Look through the material below and show every line with the word "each".

---------- Given information ----------

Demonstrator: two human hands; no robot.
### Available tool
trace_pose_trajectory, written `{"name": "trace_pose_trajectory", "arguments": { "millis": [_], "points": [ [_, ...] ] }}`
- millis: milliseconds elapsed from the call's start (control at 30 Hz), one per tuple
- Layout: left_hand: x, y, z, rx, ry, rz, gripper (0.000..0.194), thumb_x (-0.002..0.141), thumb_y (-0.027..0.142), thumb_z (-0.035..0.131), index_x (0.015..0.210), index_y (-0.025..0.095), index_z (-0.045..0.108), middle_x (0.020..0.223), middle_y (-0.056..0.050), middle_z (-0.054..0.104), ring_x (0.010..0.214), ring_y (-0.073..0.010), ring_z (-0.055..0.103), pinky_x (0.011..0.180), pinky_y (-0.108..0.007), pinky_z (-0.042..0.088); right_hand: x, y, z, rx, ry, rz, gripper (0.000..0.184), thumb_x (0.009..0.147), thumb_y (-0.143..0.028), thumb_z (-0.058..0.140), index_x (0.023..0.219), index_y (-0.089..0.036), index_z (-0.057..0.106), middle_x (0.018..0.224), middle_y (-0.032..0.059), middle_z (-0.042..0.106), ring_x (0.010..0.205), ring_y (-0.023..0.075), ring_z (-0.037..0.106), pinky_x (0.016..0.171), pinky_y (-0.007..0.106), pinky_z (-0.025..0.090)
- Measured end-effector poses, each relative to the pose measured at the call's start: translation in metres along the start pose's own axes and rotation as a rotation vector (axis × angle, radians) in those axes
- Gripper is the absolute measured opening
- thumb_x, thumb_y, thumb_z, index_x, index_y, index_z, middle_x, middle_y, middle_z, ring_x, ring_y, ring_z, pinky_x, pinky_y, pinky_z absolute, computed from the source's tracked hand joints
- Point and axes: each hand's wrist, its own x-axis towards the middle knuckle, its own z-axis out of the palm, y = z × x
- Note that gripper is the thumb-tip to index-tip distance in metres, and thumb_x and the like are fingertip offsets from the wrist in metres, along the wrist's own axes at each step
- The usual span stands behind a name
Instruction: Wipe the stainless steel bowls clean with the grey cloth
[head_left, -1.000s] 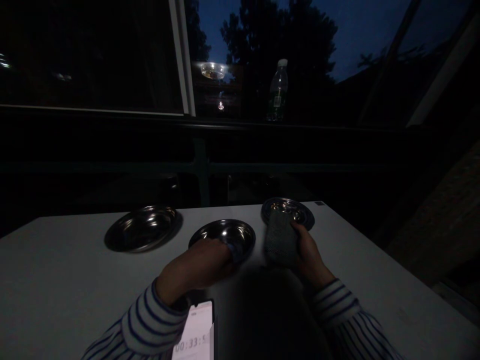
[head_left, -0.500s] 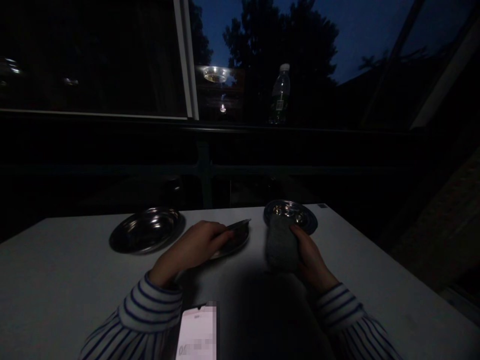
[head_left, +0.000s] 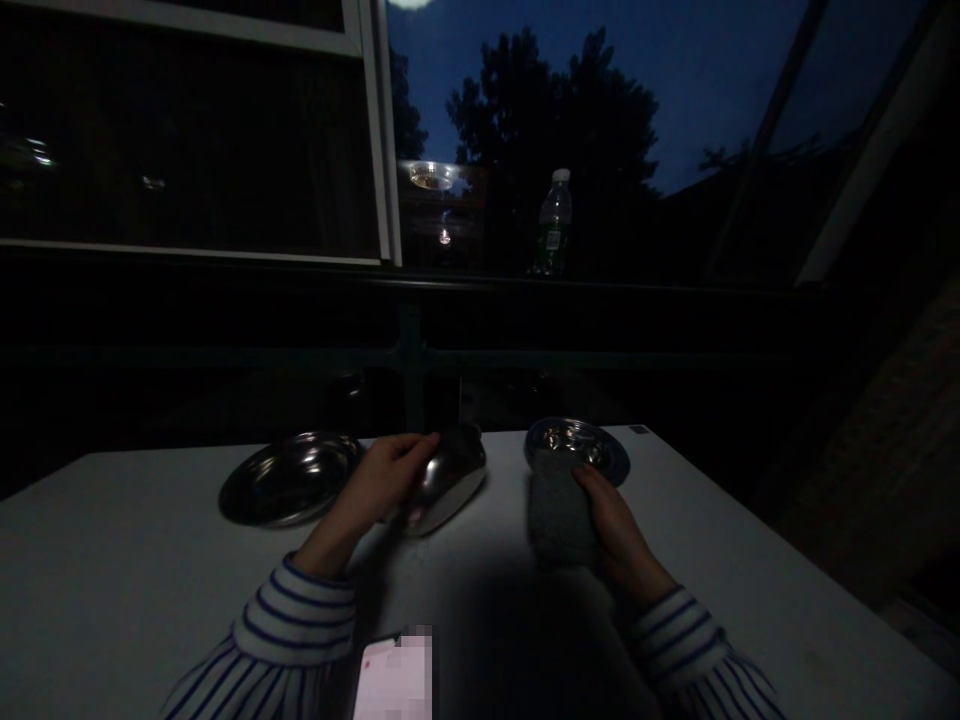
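My left hand [head_left: 379,492] grips the rim of a shiny metal bowl [head_left: 452,482], which is tilted with its rounded outside towards me. The fingers on the bowl's far side are hidden. In my right hand [head_left: 621,530] is a grey cloth [head_left: 559,512], folded into a thick pad, with the thumb on top of it. Cloth and bowl are apart. Left of my left hand lies a wide metal dish [head_left: 289,480]. Just behind the cloth stands a smaller metal dish [head_left: 581,440], partly covered from view by it.
All this is at a white table [head_left: 150,560]. A lit phone [head_left: 394,680] lies at the near edge of view, between my forearms. On the dark window ledge beyond stands a plastic bottle [head_left: 553,225] with a white cap.
My left hand has tipped the bowl, so that its outside now shows where its rim and inside showed before. The cloth stays in my right hand. The view has tilted up slightly.
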Motion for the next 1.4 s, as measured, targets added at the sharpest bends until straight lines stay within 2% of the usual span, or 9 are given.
{"name": "trace_pose_trajectory", "arguments": {
  "millis": [67,200,433,600,733,833,1067,1300,1400],
  "points": [
    [-0.003,0.005,0.000,-0.163,0.019,-0.091,0.029,0.071,0.041,0.060,0.064,0.015,0.068,0.052,0.000,0.062,0.047,-0.0113,0.051,0.045,-0.020,0.035,0.000,-0.004,0.002,-0.067,0.023,-0.025,0.032,0.067,-0.035,0.066,0.094,-0.018,0.064,0.091,0.0012,0.067,0.081,0.0170,0.061,0.066,0.024,0.046],
    [-0.008,0.015,0.004,-0.535,-0.092,-0.272,0.021,0.074,0.033,0.060,0.068,0.014,0.068,0.058,-0.003,0.067,0.054,-0.0124,0.059,0.052,-0.021,0.042,-0.002,-0.018,0.010,-0.196,0.042,-0.119,0.033,0.071,-0.039,0.063,0.097,-0.020,0.064,0.100,0.0024,0.066,0.092,0.0195,0.059,0.075,0.027,0.045],
    [-0.015,0.018,0.016,-0.765,-0.037,-0.267,0.024,0.072,0.035,0.064,0.075,0.012,0.068,0.067,-0.007,0.071,0.062,-0.0155,0.064,0.062,-0.026,0.047,-0.013,-0.050,0.046,-0.421,-0.080,-0.418,0.028,0.075,-0.034,0.060,0.102,-0.024,0.064,0.108,0.0018,0.063,0.107,0.0217,0.053,0.096,0.035,0.034],
    [-0.023,0.023,0.021,-0.813,-0.018,-0.212,0.027,0.073,0.037,0.062,0.083,0.013,0.068,0.070,-0.006,0.071,0.065,-0.0165,0.064,0.066,-0.027,0.047,-0.030,-0.050,0.078,-0.928,-0.148,-0.835,0.038,0.088,-0.030,0.040,0.125,-0.022,0.048,0.116,0.0072,0.060,0.105,0.0242,0.055,0.090,0.044,0.041],
    [-0.026,0.025,0.021,-0.844,0.025,-0.187,0.028,0.071,0.039,0.063,0.078,0.012,0.068,0.065,-0.004,0.069,0.062,-0.0152,0.063,0.061,-0.025,0.046,-0.043,-0.042,0.088,-1.066,-0.322,-1.233,0.041,0.088,-0.023,0.039,0.129,-0.016,0.043,0.127,0.0098,0.051,0.115,0.0226,0.048,0.093,0.041,0.043],
    [-0.025,0.022,0.020,-0.845,0.086,-0.194,0.028,0.069,0.040,0.065,0.075,0.012,0.068,0.065,-0.005,0.069,0.060,-0.0142,0.062,0.058,-0.024,0.045,-0.049,-0.040,0.087,-1.141,-0.403,-1.403,0.042,0.086,-0.023,0.042,0.126,-0.013,0.046,0.128,0.0115,0.049,0.116,0.0251,0.045,0.092,0.043,0.044],
    [-0.024,0.020,0.022,-0.835,0.113,-0.206,0.027,0.068,0.039,0.066,0.071,0.012,0.068,0.065,-0.005,0.070,0.056,-0.0127,0.060,0.056,-0.023,0.044,-0.046,-0.037,0.084,-1.220,-0.404,-1.439,0.035,0.087,-0.023,0.043,0.120,-0.016,0.052,0.126,0.0116,0.051,0.116,0.0273,0.043,0.091,0.049,0.043],
    [-0.031,0.024,0.026,-0.744,0.076,-0.183,0.031,0.069,0.043,0.063,0.065,0.013,0.067,0.058,-0.004,0.067,0.054,-0.0136,0.059,0.053,-0.024,0.043,-0.039,-0.034,0.082,-1.128,-0.397,-1.376,0.040,0.087,-0.024,0.041,0.125,-0.015,0.046,0.136,0.0136,0.040,0.127,0.0267,0.032,0.096,0.048,0.041],
    [-0.032,0.025,0.026,-0.752,0.078,-0.197,0.030,0.068,0.043,0.064,0.063,0.014,0.066,0.057,-0.003,0.066,0.051,-0.0126,0.058,0.050,-0.023,0.042,-0.041,-0.034,0.082,-1.125,-0.398,-1.404,0.039,0.087,-0.024,0.040,0.124,-0.015,0.046,0.133,0.0128,0.043,0.125,0.0256,0.036,0.095,0.046,0.042]
  ]
}}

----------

## Answer space
- Measured end-effector poses, each relative to the pose measured at the call's start: translation in metres along the start pose's own axes and rotation as a rotation vector (axis × angle, radians) in those axes
- Point and axes: each hand's wrist, its own x-axis towards the middle knuckle, its own z-axis out of the palm, y = z × x
- Note that gripper is the thumb-tip to index-tip distance in metres, and thumb_x and the like are fingertip offsets from the wrist in metres, along the wrist's own axes at each step

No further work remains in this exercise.